# Challenge Project



## 3192

Something different for everyone. D.Berry showed me one today...they are slick! Assignment is due at the end of April. 
Good luck! gb

Complete plans and instructions at:
http://www.woodstore.net/potodi.html


----------



## bill

This is a good idea, so I made it a sticky LOL We should try and do one new project each month


----------



## Slip

I made a version a few months ago and posted here. I got plans in Wood Magazine and the next month, they came out with an improvement so that the top cannot accidently come out all the way spilling the toothpicks which this one incorporates. Mine was pecan wood and came from a friends tree. I made it and gave to him as an appreciation for his wood.

Anyone wanting the fix for keeping the spilling of toothpicks, I can get a copy posted here is anyone wants it.


----------



## bill

no cheating lol I remembered you made one


----------



## Profish00

Who wants to buy the plans and share them


----------



## Tiny

Ya'll really make some nice stuff. I have an old turner that is belt drive. I may just have to get it set up amd make somtin'.


----------



## EndTuition

I may have to give that a try ! Slick and would make a great gift.


----------



## Slip

If I am not doing something very bad, maybe I can look up the plans and scan them to post if anyone wants them. I take Wood Magazine and would think I can legally do that? I have no problem with it if anyone wants them. If I am not allowed, tell me otherwise. I will search for the plans in the mean time. Also have the next months tip to improve it.
I altered mine a little by making the top section as one piece with a different wood unlike the original plans having the top section in two pieces with contrasting woods.


----------



## Hooked

I'm with Bill -- one a month or so could get exciting.
I remember when you posted yours Slip. I thought it was cool. Now that I have my lathe out of the corner I may it a shot.
I think copyright laws prevent copying and posting. Might want to run that one by Mont so we don't cause him any grief.


----------



## Tortuga

That sounds like a great idea to me as well. I finally put down the mandrel and been fooling with some stuff between centers.. Kenny asked me to try and make him some plain wood blanks for some needlefish lures. He didn't have the lathe and he wanted to use his artistic talents to finishing and painting them . Sure we'll see the finished product in a little while.. 

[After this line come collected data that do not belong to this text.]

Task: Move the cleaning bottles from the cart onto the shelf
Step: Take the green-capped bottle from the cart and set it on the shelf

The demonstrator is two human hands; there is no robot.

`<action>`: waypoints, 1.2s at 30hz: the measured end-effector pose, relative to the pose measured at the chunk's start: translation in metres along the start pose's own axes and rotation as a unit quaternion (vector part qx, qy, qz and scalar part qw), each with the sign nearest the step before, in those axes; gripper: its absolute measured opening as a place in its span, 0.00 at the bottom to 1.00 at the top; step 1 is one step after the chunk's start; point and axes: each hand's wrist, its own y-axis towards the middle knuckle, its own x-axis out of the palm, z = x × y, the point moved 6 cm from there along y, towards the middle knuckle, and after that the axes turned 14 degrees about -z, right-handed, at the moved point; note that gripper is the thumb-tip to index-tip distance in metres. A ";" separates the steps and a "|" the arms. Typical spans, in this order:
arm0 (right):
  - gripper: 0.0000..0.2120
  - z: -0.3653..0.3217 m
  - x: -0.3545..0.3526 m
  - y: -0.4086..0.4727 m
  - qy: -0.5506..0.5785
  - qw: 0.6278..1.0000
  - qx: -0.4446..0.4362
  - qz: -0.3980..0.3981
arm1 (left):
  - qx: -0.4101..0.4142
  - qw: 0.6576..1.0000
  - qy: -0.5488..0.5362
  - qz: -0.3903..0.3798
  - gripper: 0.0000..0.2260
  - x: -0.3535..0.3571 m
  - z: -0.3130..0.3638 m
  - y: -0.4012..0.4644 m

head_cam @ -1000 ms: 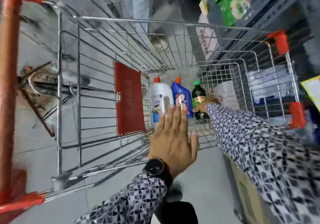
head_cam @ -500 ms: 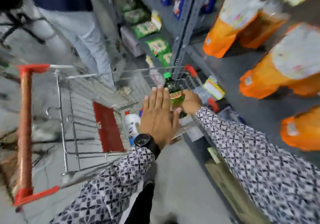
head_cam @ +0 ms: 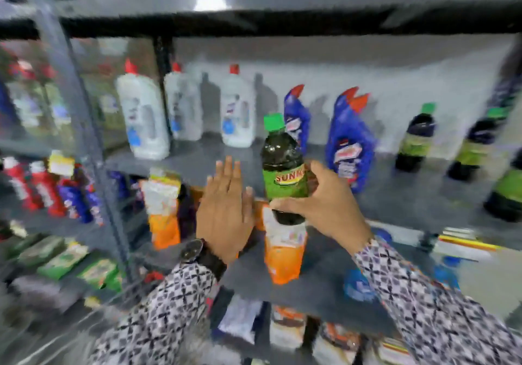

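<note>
Dark bottle (head_cam: 283, 166) now before shelf (head_cam: 395, 192).

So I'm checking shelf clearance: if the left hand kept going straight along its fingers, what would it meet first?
Probably bare shelf between the white bottles; the left hand is open, though depth is unclear.

We can read only "SUNK" in red letters on the green label of the dark bottle (head_cam: 284, 166), and the words on all other labels are too blurry.
</note>
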 end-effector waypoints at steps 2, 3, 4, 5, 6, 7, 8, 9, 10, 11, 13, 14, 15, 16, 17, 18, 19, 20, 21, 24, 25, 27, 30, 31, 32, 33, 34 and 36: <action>0.32 0.004 -0.047 -0.024 -0.014 0.998 0.005 0.066 | 0.044 0.994 -0.019 -0.095 0.33 0.024 0.036 0.045; 0.33 0.007 -0.064 -0.034 -0.030 0.995 0.011 0.091 | 0.055 0.987 -0.025 -0.147 0.33 0.041 0.050 0.065; 0.33 0.011 -0.079 -0.041 -0.044 0.992 0.018 0.115 | 0.061 0.979 -0.018 -0.193 0.31 0.059 0.061 0.084; 0.33 0.016 -0.092 -0.049 -0.050 0.989 0.025 0.137 | 0.066 0.972 0.001 -0.224 0.29 0.076 0.069 0.101; 0.33 0.022 -0.104 -0.056 -0.054 0.985 0.037 0.157 | 0.071 0.968 0.021 -0.241 0.27 0.090 0.078 0.117; 0.32 0.028 -0.111 -0.062 -0.053 0.983 0.047 0.171 | 0.066 0.964 0.040 -0.253 0.27 0.101 0.081 0.129; 0.32 0.035 -0.119 -0.068 -0.054 0.980 0.057 0.183 | 0.060 0.961 0.056 -0.266 0.28 0.108 0.085 0.136; 0.31 0.042 -0.125 -0.073 -0.056 0.977 0.063 0.194 | 0.056 0.956 0.068 -0.280 0.29 0.115 0.089 0.142; 0.31 0.048 -0.128 -0.078 -0.056 0.975 0.069 0.202 | 0.057 0.950 0.078 -0.298 0.30 0.119 0.091 0.142; 0.31 0.055 -0.133 -0.083 -0.056 0.973 0.073 0.212 | 0.064 0.943 0.084 -0.316 0.30 0.122 0.094 0.140; 0.29 0.068 -0.141 -0.088 -0.049 0.969 0.083 0.228 | 0.075 0.937 0.099 -0.326 0.31 0.128 0.095 0.134; 0.29 0.073 -0.147 -0.087 -0.045 0.966 0.089 0.238 | 0.078 0.937 0.103 -0.326 0.31 0.129 0.095 0.133; 0.29 0.079 -0.154 -0.083 -0.044 0.963 0.096 0.247 | 0.081 0.936 0.106 -0.325 0.31 0.130 0.095 0.133; 0.30 0.085 -0.163 -0.077 -0.041 0.960 0.103 0.258 | 0.083 0.936 0.107 -0.323 0.31 0.131 0.095 0.134; 0.30 0.092 -0.173 -0.068 -0.037 0.956 0.110 0.268 | 0.085 0.937 0.105 -0.322 0.31 0.132 0.096 0.135; 0.31 0.100 -0.181 -0.059 -0.041 0.953 0.119 0.275 | 0.085 0.938 0.101 -0.321 0.31 0.131 0.096 0.136; 0.31 0.107 -0.189 -0.050 -0.049 0.951 0.129 0.278 | 0.084 0.939 0.097 -0.319 0.31 0.131 0.096 0.135; 0.32 0.114 -0.196 -0.042 -0.058 0.948 0.138 0.282 | 0.083 0.940 0.095 -0.317 0.31 0.132 0.096 0.135; 0.33 0.123 -0.201 -0.035 -0.063 0.945 0.148 0.284 | 0.082 0.940 0.096 -0.317 0.31 0.133 0.095 0.135; 0.32 0.148 -0.209 -0.022 -0.051 0.943 0.167 0.284 | 0.084 0.939 0.105 -0.316 0.31 0.135 0.095 0.137; 0.32 0.153 -0.210 -0.019 -0.046 0.943 0.168 0.285 | 0.083 0.939 0.107 -0.316 0.31 0.135 0.095 0.138; 0.33 0.156 -0.210 -0.017 -0.044 0.943 0.166 0.284 | 0.081 0.940 0.105 -0.315 0.31 0.136 0.095 0.139; 0.34 0.152 -0.207 -0.020 -0.036 0.947 0.164 0.275 | 0.078 0.941 0.101 -0.314 0.31 0.135 0.096 0.139; 0.35 0.150 -0.206 -0.021 -0.033 0.948 0.163 0.272 | 0.076 0.941 0.098 -0.315 0.31 0.134 0.096 0.139; 0.36 0.147 -0.205 -0.024 -0.034 0.950 0.160 0.268 | 0.074 0.942 0.090 -0.314 0.32 0.132 0.097 0.139; 0.37 0.143 -0.202 -0.028 -0.036 0.950 0.156 0.267 | 0.072 0.946 0.065 -0.310 0.32 0.128 0.097 0.138; 0.38 0.138 -0.200 -0.035 -0.044 0.948 0.150 0.276 | 0.074 0.952 0.023 -0.297 0.32 0.121 0.099 0.137; 0.37 0.122 -0.193 -0.051 -0.094 0.935 0.131 0.315 | 0.082 0.963 -0.094 -0.238 0.30 0.099 0.101 0.127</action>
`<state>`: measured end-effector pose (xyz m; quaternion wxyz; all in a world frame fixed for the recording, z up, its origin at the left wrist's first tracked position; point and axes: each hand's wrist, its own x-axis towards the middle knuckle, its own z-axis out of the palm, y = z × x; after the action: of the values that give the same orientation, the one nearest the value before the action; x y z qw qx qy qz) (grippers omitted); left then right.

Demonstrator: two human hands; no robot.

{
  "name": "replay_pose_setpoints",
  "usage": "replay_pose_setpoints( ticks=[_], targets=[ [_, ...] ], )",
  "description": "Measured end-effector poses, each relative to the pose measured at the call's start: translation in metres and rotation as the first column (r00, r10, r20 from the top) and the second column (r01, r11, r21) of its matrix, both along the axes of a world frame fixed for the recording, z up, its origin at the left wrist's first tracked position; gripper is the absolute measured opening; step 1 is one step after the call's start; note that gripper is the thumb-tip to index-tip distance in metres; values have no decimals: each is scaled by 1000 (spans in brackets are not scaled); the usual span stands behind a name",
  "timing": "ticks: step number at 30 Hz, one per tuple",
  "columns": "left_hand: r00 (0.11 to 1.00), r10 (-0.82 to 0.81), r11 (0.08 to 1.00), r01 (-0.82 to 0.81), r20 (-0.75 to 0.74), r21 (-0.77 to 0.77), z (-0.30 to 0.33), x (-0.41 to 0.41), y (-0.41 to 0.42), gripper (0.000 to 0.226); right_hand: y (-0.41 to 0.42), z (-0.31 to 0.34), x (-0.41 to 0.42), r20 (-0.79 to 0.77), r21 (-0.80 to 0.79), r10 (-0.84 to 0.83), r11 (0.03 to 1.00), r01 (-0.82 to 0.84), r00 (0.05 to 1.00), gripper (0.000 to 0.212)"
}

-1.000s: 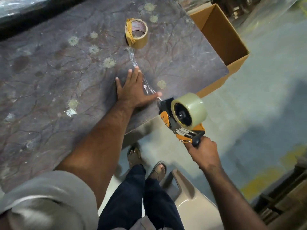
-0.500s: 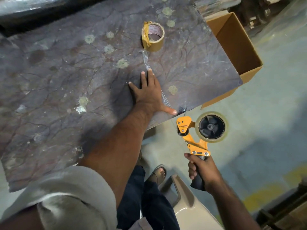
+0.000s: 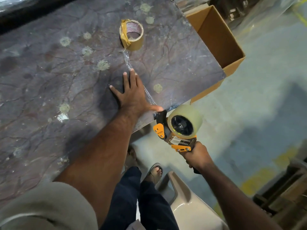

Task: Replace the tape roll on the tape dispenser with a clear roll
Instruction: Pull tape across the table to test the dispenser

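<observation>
the left hand [image 3: 131, 95] lies flat with fingers spread on the bench [image 3: 49, 90], pressing a strip of clear tape [image 3: 127, 59] that runs across the surface. the right hand [image 3: 197, 156] grips the handle of the orange tape dispenser [image 3: 176, 135] at the bench edge; the clear roll [image 3: 185, 121] sits on its hub. a brown tape roll [image 3: 132, 37] rests on the bench, beside a cardboard box [image 3: 219, 35].

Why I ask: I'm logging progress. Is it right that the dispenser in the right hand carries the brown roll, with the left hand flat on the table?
Not quite. The head view shows the dispenser in the right hand carrying a clear roll; the brown roll stands on the table. The left hand does lie flat there.
</observation>
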<state>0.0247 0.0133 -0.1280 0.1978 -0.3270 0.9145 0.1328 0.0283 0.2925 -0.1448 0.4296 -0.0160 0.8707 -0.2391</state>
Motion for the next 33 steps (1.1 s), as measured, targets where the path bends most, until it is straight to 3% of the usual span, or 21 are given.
replay_pose_setpoints(
  ticks=[2,4,5,7,9,15,24,29,31,33],
  targets=[
    [999,23,1000,-23,-26,-2,-3,-3,0,171,4,-16,-5,-12,56,124,991,-123,992,29],
    [994,78,997,-79,-76,-19,-5,-9,4,159,16,-39,13,44,222,453,865,-451,891,33],
    [991,88,995,-91,-100,-30,-10,-11,5,155,24,-49,31,80,222,481,845,-486,873,35],
    [984,84,992,-97,-154,-78,-29,-9,2,157,33,-56,64,103,133,336,928,-348,936,34],
    [990,58,994,-70,-128,-86,-26,-7,0,161,31,-49,72,95,47,61,997,-66,994,25],
    [999,-29,1000,29,-41,11,-2,0,-4,173,31,-16,32,3,-72,-235,969,235,972,33],
    [993,-112,977,115,-23,180,21,10,-27,171,-10,53,-7,10,-301,-319,903,307,948,26],
    [989,-148,971,143,13,190,29,33,-39,161,-63,90,-28,269,-442,-362,777,449,892,21],
    [982,-183,970,187,-42,153,27,44,-43,151,-81,107,-35,290,-475,-342,759,445,894,22],
    [950,-231,970,242,-210,30,20,53,-43,130,-94,122,-40,272,-483,-329,766,423,905,15]
  ],
)
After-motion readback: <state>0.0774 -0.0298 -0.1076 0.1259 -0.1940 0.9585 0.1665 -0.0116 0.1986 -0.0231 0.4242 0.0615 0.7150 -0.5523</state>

It was fun to do something besides pens after these last couple of years.LOL... 

pix below is the blanks...they ain't very glamourous yet, but bet they will be when he get finished with them...


----------



## 3192

Looking good Tort!
There is a FREE instruction video for the tooth dispenser at
woodmagazine.com/tpickvid

If you need more instructions...PM me, I can help you with more *details*. gb


----------



## Robert A.

Well i went and picked up the one forster bit i did not have (1 1/4) so when i have a little more time i will give it a spin..


----------



## Slip

If I remember right, you may also need an extension for the forstener bit to drill the depth needed.


----------



## Robert A.

I knew i would forget something!!! LOL Thanks for he reminder Slip..


----------



## 3192

If anyone needs some 'detail instructions'....PM me. gb


----------



## Slip

Nobody showing up for this challenge? Come on, post them up!


----------



## 3192

I have mine completed! Anyone else? gb


----------



## bill

projects not due yet

my dog at it

I left it on the bus


----------



## Robert A.

Sorry Guys, the only thing holding me back is a forstner bit extension. I went to Rockler the other day and they were sold out.. Well that and time, been trying to knock out a few special request first.. I still have time?? Traveling next week to Boston returning Friday!! I hope everyone has a Happy Easter!!


----------



## 3192

bill said:


> projects not due yet
> 
> my dog at it
> 
> I left it on the bus


We are going to need a note!


----------



## diveback

put mine in another thread the next day after pict. was taken it split. But it was already graded!!!!!


----------



## Tortuga

OK, GalvBay....you 'shamed' me out of my 'comfort zone' with this one, but I got-er-done.. Ain't gonna win no prizes, but it's my best shot.. Found a chunk of pecan wood I think you laid on me and started butchering away.. This is IT !!!!.... I surrender and am gonna retreat back into my safe and sound little 'pen grinding routine'..LOL (gotta admit it wuz fun though):rotfl:

AND...on a side note...I did it AGAIN.. If you and the Bride are up visiting Rocklers any time I need an expert hand with my band saw....AGAIN... My son's best man and a really neat guy..wanted a 'short' steak flipper for his smaller barbecue pit...so, since I couldn't find a blade for the hacksaw, I just gave the steel a little run thru the Woodslicer blade...BAD IDEA !!!.. Got the job done, but really boogered it up AGAIN.. I did have the presence of mind to order TWO blades last time, so I got the replacement on hand. I'd be mighty proud to swap a couple of steak flippers and a handful of outstanding writing instruments for a little assistance ...only if you happen to be up my way... I am PITIFUL with tools....:redface:

OK..Confession's over....here's my entry...I'd be satisfied with a "D"..or possibly a "C-" on this 'un...:wink:


----------



## Flat Fish

Is there a way to do one of these withoug a chuck???


----------



## bill

Flat Fish said:


> Is there a way to do one of these withoug a chuck???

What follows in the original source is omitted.